Je me souviens pour la coupe du monde 2006 dans le carré de sable pour la finale je rentrais du travail et je vois les gens dans le carré de sable avec le barbecue. Les voisins ils ont mis la télé dehors avec la rallonge et on l’a regardé ensemble. Il y avait d’un côté les drapeaux Français et de l’autre les drapeaux Italiens. C’est là que j’ai bien vu que ici c’est le quartier Italien !
À Villeurbanne, le 9 juillet 2006
Raconté par : Saad
Le quartier fantôme je l’appelle moi maintenant, il n’y a plus rien, plus de vie. En plus quand on voit les plaques de métal qu’ils mettent, ça fait peur. C’était nos voisins qui habitaient là, maintenant on voit les plaques de métal sur les fenêtres, les balcons et sur les boites aux lettres, ça m’a fait un pincement au cœur. Moi la première fois que j’ai vu ça, ça m’a fait penser à un cercueil, c’est morbide.
À Villeurbanne, le 16 mai 2018
Raconté par : Samia
Tout le monde connaît le petit chemin. Tu vois là-bas y’a des poubelles, tout au fond, y’a un petit chemin étroit et on s’amusait à faire peur aux gens. Quand ils sortaient, on leur faisait Bouh. Même les papas, ils nous faisaient peur. Quand on sortait du petit chemin, ils se cachaient et ils nous faisaient, Bouh !!
Je suis Arshak, nationalité Arménien, Français, Américaine et Russe. 4 nationalités différentes, 4 langues différentes que je parle.

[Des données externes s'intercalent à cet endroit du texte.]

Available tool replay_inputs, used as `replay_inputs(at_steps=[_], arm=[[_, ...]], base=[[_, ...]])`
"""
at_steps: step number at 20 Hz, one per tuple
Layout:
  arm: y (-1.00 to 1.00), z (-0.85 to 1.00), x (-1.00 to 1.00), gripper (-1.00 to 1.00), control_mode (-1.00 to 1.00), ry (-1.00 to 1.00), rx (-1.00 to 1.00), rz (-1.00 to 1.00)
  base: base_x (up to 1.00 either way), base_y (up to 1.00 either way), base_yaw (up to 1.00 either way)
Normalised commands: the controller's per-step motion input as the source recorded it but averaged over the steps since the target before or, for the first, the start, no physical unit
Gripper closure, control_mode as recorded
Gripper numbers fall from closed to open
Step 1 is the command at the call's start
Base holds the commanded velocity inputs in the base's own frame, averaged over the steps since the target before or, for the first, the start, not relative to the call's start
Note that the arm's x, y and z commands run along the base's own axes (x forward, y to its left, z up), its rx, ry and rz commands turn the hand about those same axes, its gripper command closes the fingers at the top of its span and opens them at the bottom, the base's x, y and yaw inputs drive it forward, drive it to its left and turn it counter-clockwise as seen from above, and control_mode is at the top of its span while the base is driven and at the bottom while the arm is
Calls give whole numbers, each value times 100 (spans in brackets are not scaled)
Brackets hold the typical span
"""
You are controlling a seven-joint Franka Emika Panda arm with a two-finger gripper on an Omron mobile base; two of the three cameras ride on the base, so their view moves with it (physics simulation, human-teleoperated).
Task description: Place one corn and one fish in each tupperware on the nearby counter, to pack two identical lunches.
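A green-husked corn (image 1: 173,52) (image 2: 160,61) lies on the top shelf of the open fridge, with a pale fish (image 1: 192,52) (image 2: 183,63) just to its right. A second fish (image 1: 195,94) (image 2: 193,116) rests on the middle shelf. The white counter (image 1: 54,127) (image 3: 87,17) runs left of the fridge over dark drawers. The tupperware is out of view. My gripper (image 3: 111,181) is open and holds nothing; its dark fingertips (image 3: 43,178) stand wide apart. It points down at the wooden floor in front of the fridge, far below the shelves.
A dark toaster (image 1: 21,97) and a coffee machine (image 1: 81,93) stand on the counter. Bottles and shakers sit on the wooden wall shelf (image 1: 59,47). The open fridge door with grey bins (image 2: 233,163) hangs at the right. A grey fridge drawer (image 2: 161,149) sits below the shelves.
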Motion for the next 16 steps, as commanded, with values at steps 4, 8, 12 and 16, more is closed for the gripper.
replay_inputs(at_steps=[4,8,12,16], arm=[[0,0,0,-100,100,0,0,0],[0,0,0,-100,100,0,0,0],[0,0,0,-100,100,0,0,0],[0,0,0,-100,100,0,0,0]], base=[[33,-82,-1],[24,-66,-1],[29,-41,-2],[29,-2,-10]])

Je suis né en Arménie, naturalisé français. Quand j’ai été jeune, je jouais la carte verte. Quand j’étais étudiant en Russie, j’ai gagné la green card. J’ai été aux États-Unis, j’ai appris l’histoire. Quand j’ai fait mes études pendant 10 ans en Russie, j’ai demandé ma nationalité Russe et puis voilà. Ma mère elle habite à Los Angeles, mon père il habite en Arménie, ma soeur aussi. Je suis la seule personne qui habite en France. 17, Croix-Luizet, dernière allée
À Villeurbanne, le 3 avril 2019
Raconté par : Arshak
Il y a même un gars qui est musicien, c’est un collègue, Jackie Perez, ancien facteur, il est du quartier. Un jour, il vient Dick Rivers, au palais d’hiver et l’avion a du retard. Les musiciens et leurs instruments bloqués. Lui jouant en première partie au palais d’hiver, il s’est retrouvé à accompagner Dick Rivers !

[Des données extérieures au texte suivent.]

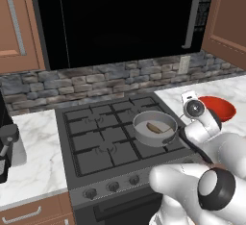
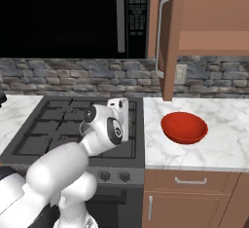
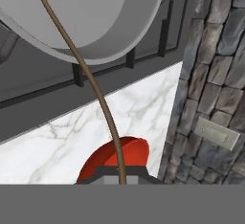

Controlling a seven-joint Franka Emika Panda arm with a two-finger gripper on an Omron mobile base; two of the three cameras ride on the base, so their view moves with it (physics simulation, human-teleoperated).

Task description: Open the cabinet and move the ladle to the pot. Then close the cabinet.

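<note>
Hand view puts me right over the pot (image 3: pixel 91 22), and I see the ladle (image 3: pixel 91 86) running as a thin brown line from the claw (image 3: pixel 120 180) at the bottom up across the pot's rim; the claw is clamped together on the end of that slender handle. From the left base view the scoop lies inside the pot (image 1: pixel 154 128), which sits on the near right burner of the stove (image 1: pixel 96 137), so I judge the transfer all but done and the release still to come. My worry is that release: the handle is long, curved and thin, and it leans over the rim on the side of the red bowl (image 2: pixel 184 127), so if I let go while the scoop is not settled on the pot's floor, the ladle could tip out over the rim onto the stove or the marble surface (image 2: pixel 214 139) beside the pot. Pulling the claw away along the handle could also drag the ladle out or nudge the shallow pot across the grate. The cabinet (image 2: pixel 168 42) door stands open, edge-on above the surface just past the pot's right side, and my arm must swing up without clipping it before I shut it.
</note>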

À Villeurbanne, le 4 décembre 1965
Raconté par : Nils
Avant j’habitais au 43, rue du 8 Mai. J’ai eu un appartement au 2 et après j’ai rencontré ma femme donc il me fallait plus grand. On m’a proposé au 4 de la Boube, 1er étage et l’appartement c’était celui des parents de mon collègue et ce collègue quand on était jeune on venait chez lui et on écoutait les vinyls. Cette chambre est devenue ma chambre à moi avec ma femme donc ce qui a fait un peu bizarre. Quand on a enlevé la tapisserie, on a retrouvé des dessins qu’il avait fait sur le plâtre. C’était des fleurs de lys, des trucs comme ça. Il aimait bien dessiner. Les gens du 4e étage, leur fils, qui faisait partie de la bande est devenu mon beau frère.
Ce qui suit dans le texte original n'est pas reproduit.